Re. ap_run_simple_rest: Great that you ran this. You should have a QC HTML report in the *.results directory. Move into that directory, and then try running:
open_apqc.py -infiles QC*/index.html
Does the HTML report open up? It is what is described in these papers:
- Taylor PA, Glen DR, Chen G, Cox RW, Hanayik T, Rorden C, Nielson DM, Rajendra JK, Reynolds RC (2024). A Set of FMRI Quality Control Tools in AFNI: Systematic, in-depth and interactive QC with afni_proc.py and more. Imaging Neuroscience 2: 1–39. doi: 10.1162/imag_a_00246
A Set of FMRI Quality Control Tools in AFNI: Systematic, in-depth, and interactive QC with afni_proc.py and more - PMC
- Reynolds RC, Taylor PA, Glen DR (2023). Quality control practices in FMRI analysis: Philosophy, methods and examples using AFNI. Front. Neurosci. 16:1073800. doi: 10.3389/fnins.2022.1073800
Frontiers | Quality control practices in FMRI analysis: Philosophy, methods and examples using AFNI
thanks,
pt
Problems like excess noise in some (but not all) slices can be due to radiofrequency (RF) noise leaking into the scanner room. The MRI raw data is RF signals transmitted by the hydrogen nuclei in H2O. Any external RF signals in the "right" (e.g., wrong) frequency range will contaminate the H2O signals from the body and cause trouble.
To detect if this is the problem, you'll need to talk with the MRI systems engineer or physicist in charge of the scanner. When I was at MCW, the ultimate source of such intermittent noise was discovered to be leakage from the hospital paging system across the street. It could also be caused by some piece of equipment inside the scanner room or by a bad connection at the penetration panel where electronic cables leave/enter the scanner room. Or it could be caused by an intermittent problem in the RF receiver in the scanner (the "receive coil").

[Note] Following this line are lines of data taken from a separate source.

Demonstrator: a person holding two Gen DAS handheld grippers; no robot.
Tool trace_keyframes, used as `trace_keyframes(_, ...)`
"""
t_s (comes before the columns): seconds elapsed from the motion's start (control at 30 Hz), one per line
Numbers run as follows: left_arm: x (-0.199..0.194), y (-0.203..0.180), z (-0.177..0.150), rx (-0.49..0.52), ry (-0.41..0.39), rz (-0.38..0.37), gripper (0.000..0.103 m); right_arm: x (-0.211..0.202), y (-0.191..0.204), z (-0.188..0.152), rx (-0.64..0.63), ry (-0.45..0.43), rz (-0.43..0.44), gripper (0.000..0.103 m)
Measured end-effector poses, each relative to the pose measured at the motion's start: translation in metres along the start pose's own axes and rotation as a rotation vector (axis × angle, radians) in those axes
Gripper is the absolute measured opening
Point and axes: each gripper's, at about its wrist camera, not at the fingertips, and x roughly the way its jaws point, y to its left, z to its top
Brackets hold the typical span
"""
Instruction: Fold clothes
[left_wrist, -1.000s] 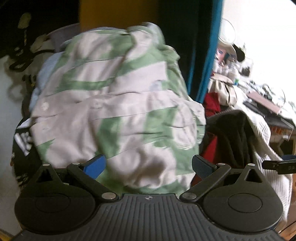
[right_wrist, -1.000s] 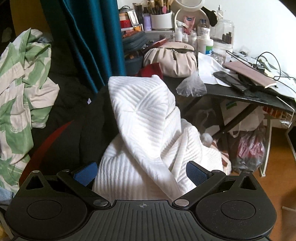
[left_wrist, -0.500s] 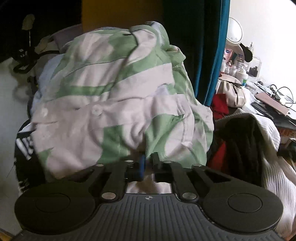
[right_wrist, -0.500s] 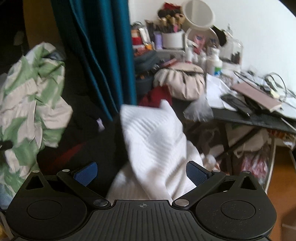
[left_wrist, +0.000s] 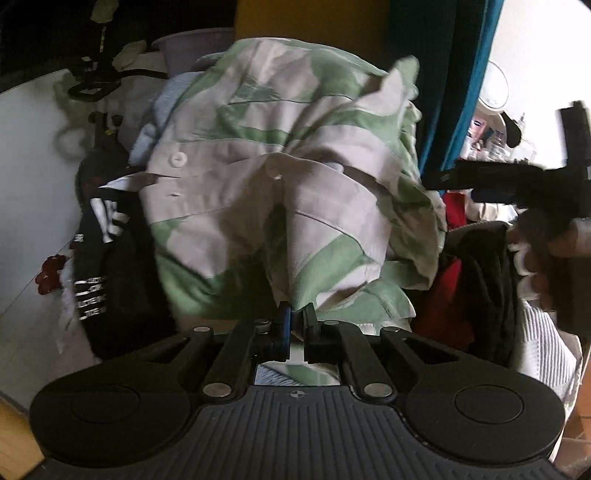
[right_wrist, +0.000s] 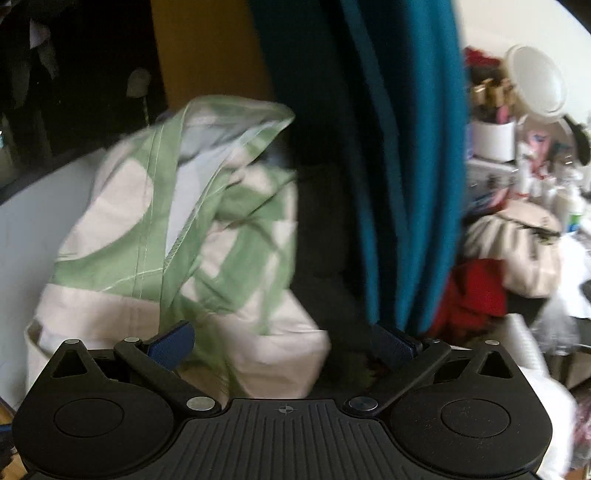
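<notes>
A crumpled green-and-white button shirt (left_wrist: 280, 177) lies on top of a heap of clothes. My left gripper (left_wrist: 295, 317) is shut on a fold at the shirt's near edge, and the cloth rises in a ridge from the pads. In the right wrist view the same shirt (right_wrist: 177, 236) fills the left half. My right gripper (right_wrist: 282, 345) is open, its blue pads (right_wrist: 173, 343) wide apart over the shirt's lower white part, with nothing pinched. In the left wrist view the right gripper (left_wrist: 517, 181) shows at the right edge, held by a hand (left_wrist: 546, 258).
Black clothes with white print (left_wrist: 99, 240), a red garment (left_wrist: 447, 302) and a white ribbed knit (left_wrist: 546, 350) lie around the shirt. A teal curtain (right_wrist: 399, 166) hangs behind. A cluttered dressing table with a round mirror (right_wrist: 535, 85) and a beige bag (right_wrist: 517, 243) stands at the right.
My left gripper went from wide open to shut on the shirt's edge and drew it up. My right gripper swung left from the white knit to the green shirt, still open.
</notes>
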Motion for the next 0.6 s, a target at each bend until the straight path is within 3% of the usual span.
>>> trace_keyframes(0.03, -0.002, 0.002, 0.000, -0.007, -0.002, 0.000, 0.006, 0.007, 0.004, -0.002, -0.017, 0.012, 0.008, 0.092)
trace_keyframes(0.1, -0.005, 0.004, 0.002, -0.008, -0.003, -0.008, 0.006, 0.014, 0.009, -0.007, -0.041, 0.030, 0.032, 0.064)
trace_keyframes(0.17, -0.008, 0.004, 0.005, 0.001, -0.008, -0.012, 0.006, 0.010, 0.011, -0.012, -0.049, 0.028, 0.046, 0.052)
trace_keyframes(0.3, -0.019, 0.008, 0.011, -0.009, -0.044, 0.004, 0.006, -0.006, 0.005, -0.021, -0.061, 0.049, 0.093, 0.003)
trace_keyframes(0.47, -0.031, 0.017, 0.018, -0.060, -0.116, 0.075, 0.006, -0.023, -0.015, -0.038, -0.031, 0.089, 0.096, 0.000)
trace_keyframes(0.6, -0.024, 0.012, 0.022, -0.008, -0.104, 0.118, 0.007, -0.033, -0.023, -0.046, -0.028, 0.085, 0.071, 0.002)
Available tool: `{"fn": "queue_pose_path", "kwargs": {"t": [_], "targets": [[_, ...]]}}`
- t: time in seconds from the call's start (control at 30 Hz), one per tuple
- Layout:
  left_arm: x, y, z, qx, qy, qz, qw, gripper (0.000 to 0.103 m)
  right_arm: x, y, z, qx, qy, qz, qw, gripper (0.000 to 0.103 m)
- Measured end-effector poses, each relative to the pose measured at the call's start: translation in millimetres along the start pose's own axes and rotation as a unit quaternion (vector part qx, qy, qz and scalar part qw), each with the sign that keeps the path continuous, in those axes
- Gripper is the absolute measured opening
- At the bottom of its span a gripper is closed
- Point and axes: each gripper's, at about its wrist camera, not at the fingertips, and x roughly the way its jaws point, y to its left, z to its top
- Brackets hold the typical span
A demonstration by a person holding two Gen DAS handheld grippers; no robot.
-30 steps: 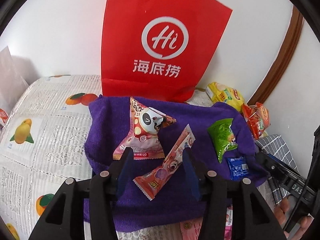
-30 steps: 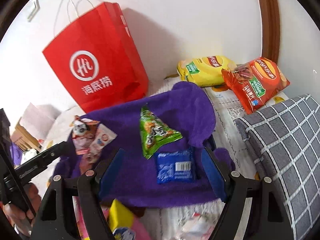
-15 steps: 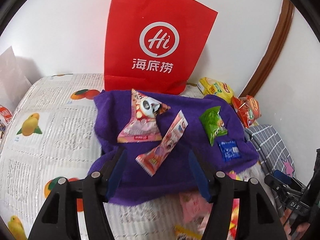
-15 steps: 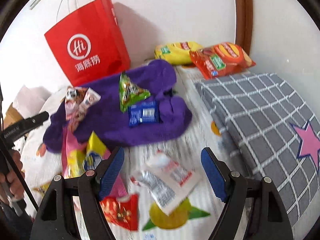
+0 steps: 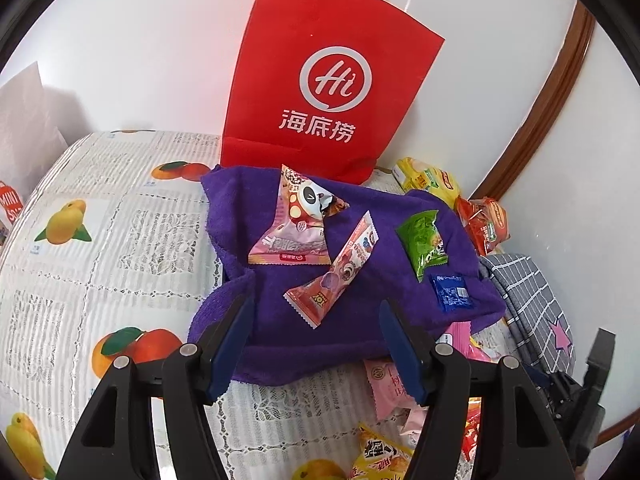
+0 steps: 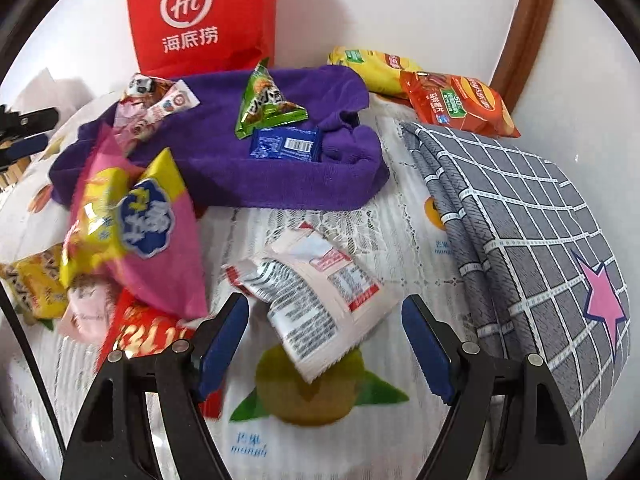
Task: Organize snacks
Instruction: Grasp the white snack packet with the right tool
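Note:
A purple towel (image 5: 360, 320) (image 6: 224, 176) lies on the table. On it lie a pink triangular packet (image 5: 294, 224), a long pink stick packet (image 5: 334, 276), a green packet (image 5: 426, 240) (image 6: 266, 102) and a small blue packet (image 5: 452, 292) (image 6: 286, 144). My left gripper (image 5: 314, 328) is open and empty above the towel's near edge. My right gripper (image 6: 322, 328) is open and empty, with a white packet (image 6: 316, 288) lying between its fingers. A pink and yellow bag (image 6: 132, 224) and other loose snacks lie left of it.
A red paper bag (image 5: 332, 80) (image 6: 200, 16) stands against the wall behind the towel. Yellow (image 6: 372, 70) and red chip bags (image 6: 456, 102) lie at the back right. A folded grey checked cloth (image 6: 520, 216) lies at the right. The tablecloth (image 5: 100, 248) has fruit prints.
Both grippers have pulled back from the towel. The right gripper has drawn back and lowered over the loose snacks in front of the towel, with the white packet now between its fingers.

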Motion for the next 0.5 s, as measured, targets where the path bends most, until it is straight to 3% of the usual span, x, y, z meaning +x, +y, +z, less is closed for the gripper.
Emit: {"fn": "queue_pose_path", "kwargs": {"t": [0.23, 0.33, 0.5], "targets": [[9, 2, -2, -0.003, 0.011, 0.007, 0.9999, 0.064, 24, -9, 15, 0.035, -0.001, 0.02, 0.999, 0.079], [13, 2, -3, -0.004, 0.018, 0.007, 0.9998, 0.064, 21, -9, 11, 0.043, -0.017, 0.019, 0.999, 0.064], [15, -3, -7, 0.004, 0.021, 0.001, 0.9998, 0.064, 16, -13, 4, 0.06, -0.022, 0.033, 0.997, 0.061]]}}
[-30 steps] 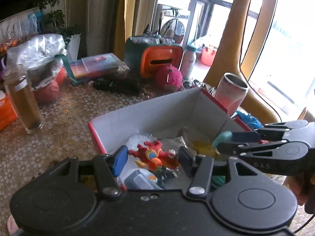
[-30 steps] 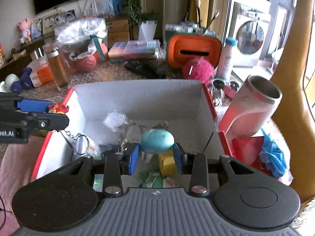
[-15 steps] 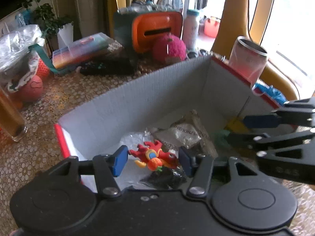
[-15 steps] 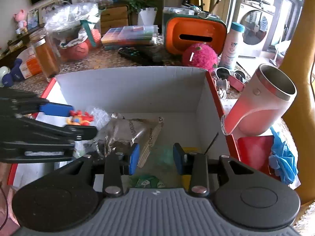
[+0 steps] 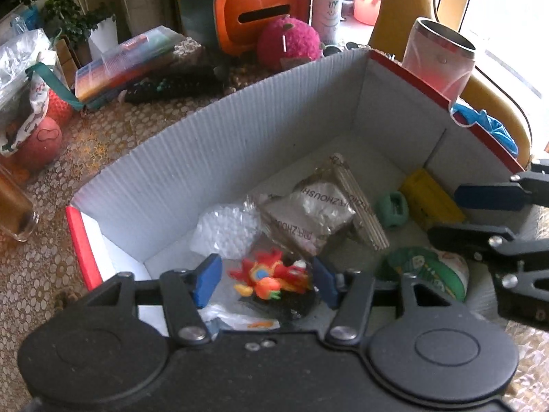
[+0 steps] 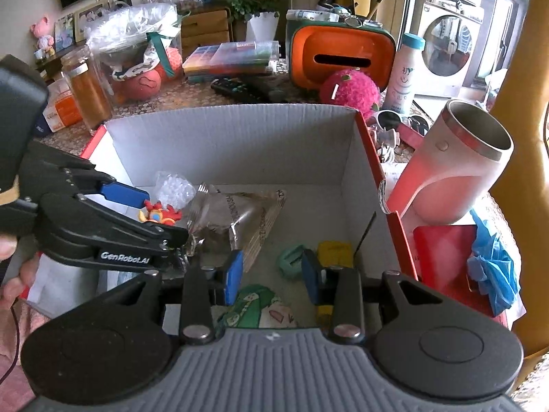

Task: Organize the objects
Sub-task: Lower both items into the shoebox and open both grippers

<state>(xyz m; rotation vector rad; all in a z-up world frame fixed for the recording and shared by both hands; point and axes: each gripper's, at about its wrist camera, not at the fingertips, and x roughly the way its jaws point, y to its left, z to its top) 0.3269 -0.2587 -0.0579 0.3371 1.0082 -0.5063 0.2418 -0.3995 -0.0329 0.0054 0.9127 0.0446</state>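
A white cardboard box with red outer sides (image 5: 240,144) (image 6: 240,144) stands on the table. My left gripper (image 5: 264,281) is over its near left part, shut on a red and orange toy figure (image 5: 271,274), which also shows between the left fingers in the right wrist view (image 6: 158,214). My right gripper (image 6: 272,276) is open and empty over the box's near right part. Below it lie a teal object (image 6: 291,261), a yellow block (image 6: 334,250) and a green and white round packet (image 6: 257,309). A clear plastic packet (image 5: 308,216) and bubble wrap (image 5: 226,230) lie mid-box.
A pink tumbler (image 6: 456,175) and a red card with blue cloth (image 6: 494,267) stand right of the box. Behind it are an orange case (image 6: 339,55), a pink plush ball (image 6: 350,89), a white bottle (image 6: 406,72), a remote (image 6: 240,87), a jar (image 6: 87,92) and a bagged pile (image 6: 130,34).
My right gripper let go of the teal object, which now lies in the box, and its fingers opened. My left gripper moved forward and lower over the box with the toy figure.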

In all cases, it is good to look at the echo-planar images from the slices in question. And to scroll through the images in time to see if weird things happen (doing this is quite easy in AFNI). If you can spot some weirdness that happens intermittently (image distortions, or images suddenly turning into pure noise, ...), this can help pinpoint the source of the problem.
Another example: Once, when teaching AFNI in China, there were a pair of grad students from Chongqing who had a couple of FMRI datasets with weird noise issues, spiking included. Looking at the time series of images around the spikes, it appeared as if the slice in question was suddenly "wrong" -- it was not even the right slice, but shifted off. It seemed as if the excitation of that slice was intermittently wrong. Could be an RF or gradient problem -- hard to tell from the images. But definitely not the students' or the subjects' fault.